RECORD IMPOUNDED
NOT FOR PUBLICATION WITHOUT THE
APPROVAL OF THE APPELLATE DIVISION
This opinion shall not "constitute precedent or be binding upon any court ." Although it is posted on the
internet, this opinion is binding only on the parties in the case and its use in other cases is limited. R. 1:36-3.
SUPERIOR COURT OF NEW JERSEY
APPELLATE DIVISION
DOCKET NO. A-0770-20
T.M.H.,
Plaintiff-Respondent,
v.
L.J.H.,
Defendant-Appellant.
________________________
Argued November 9, 2021 – Decided January 18, 2022
Before Judges Hoffman, Geiger and Susswein.
On appeal from the Superior Court of New Jersey,
Chancery Division, Family Part, Burlington County,
Docket No. FV-03-0216-21.
Mark J. Molz argued the cause for appellant (Mark J.
Molz, attorney; Mark J. Molz, on the brief).
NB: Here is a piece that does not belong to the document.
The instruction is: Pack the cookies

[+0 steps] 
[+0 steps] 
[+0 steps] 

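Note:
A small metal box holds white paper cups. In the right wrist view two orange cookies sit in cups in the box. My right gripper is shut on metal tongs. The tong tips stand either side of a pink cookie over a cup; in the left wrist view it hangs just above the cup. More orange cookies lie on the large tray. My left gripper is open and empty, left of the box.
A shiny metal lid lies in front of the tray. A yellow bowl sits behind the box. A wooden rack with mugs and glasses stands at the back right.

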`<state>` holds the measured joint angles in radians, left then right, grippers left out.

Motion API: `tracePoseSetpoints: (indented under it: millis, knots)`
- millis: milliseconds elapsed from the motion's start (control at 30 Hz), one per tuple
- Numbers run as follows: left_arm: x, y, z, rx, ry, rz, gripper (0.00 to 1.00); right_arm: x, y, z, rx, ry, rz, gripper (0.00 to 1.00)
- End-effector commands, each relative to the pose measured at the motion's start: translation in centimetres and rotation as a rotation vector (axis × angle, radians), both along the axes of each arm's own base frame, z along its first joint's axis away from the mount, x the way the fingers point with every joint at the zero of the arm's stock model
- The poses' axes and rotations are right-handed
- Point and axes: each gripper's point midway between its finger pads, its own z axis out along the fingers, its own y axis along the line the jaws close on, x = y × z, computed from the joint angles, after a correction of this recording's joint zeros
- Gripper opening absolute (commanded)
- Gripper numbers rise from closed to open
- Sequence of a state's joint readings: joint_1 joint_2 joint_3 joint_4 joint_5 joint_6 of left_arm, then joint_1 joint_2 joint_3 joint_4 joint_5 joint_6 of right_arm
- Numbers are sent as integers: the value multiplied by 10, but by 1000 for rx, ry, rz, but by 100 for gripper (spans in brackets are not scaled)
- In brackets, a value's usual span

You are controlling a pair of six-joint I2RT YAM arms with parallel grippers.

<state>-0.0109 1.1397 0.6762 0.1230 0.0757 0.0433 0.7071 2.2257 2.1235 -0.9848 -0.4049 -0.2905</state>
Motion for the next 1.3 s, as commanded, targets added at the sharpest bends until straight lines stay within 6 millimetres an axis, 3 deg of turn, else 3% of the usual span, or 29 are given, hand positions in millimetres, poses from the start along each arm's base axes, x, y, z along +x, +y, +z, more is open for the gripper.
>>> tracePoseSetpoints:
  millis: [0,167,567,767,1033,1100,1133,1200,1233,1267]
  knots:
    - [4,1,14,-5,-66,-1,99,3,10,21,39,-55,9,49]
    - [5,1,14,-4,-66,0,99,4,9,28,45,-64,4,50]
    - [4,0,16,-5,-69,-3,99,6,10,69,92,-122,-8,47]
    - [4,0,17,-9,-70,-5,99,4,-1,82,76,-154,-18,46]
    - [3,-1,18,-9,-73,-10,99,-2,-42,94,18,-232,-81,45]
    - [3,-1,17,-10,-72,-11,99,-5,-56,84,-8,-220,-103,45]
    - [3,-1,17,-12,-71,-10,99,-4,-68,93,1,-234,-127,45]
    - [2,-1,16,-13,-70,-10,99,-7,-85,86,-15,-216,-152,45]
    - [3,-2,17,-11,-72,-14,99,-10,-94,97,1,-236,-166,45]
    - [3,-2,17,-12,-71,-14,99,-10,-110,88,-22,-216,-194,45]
Respondent has not filed a brief.
PER CURIAM
Defendant L.J.H. 1 appeals from the final restraining order (FRO) entered
against him on October 7, 2020, pursuant to the Prevention of Domestic
Violence Act (PDVA), N.J.S.A. 2C:25-17 to -35. Defendant and plaintiff,
T.M.H., are husband and wife. Plaintiff contends that Family Part Judge Lisa
James-Beavers abused her discretion in finding that plaintiff's version of
events was more credible than the version that he presented at the FRO trial.
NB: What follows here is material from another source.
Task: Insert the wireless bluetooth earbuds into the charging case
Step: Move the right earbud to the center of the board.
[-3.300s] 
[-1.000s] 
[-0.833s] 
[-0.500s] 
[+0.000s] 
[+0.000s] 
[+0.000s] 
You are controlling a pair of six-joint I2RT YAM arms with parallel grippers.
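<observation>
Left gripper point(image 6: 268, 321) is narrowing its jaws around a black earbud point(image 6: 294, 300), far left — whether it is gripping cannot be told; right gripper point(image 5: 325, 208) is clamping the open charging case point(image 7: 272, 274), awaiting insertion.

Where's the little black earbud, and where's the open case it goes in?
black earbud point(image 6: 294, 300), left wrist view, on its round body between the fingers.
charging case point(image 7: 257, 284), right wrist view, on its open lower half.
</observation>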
He also contends that the judge erred in finding that the FRO was needed to
prevent further domestic violence. After carefully reviewing the record in
light of the applicable legal principles, we conclude that the trial court
properly considered the relevant facts and circumstances and affirm.
I.
Because we affirm substantially for the reasons explained in Judge
James-Beavers' thoughtful and comprehensive oral decision, we need only
briefly summarize the procedural history and facts relevant to this appeal. On
August 2, 2020, plaintiff filed a domestic violence complaint and obtained a
temporary restraining order (TRO) against defendant alleging predicate acts of
assault and harassment. The TRO was amended on August 11, 2020, and
1
In accordance with Rule 1:38-3(d)(10), we identify the parties by their
initials.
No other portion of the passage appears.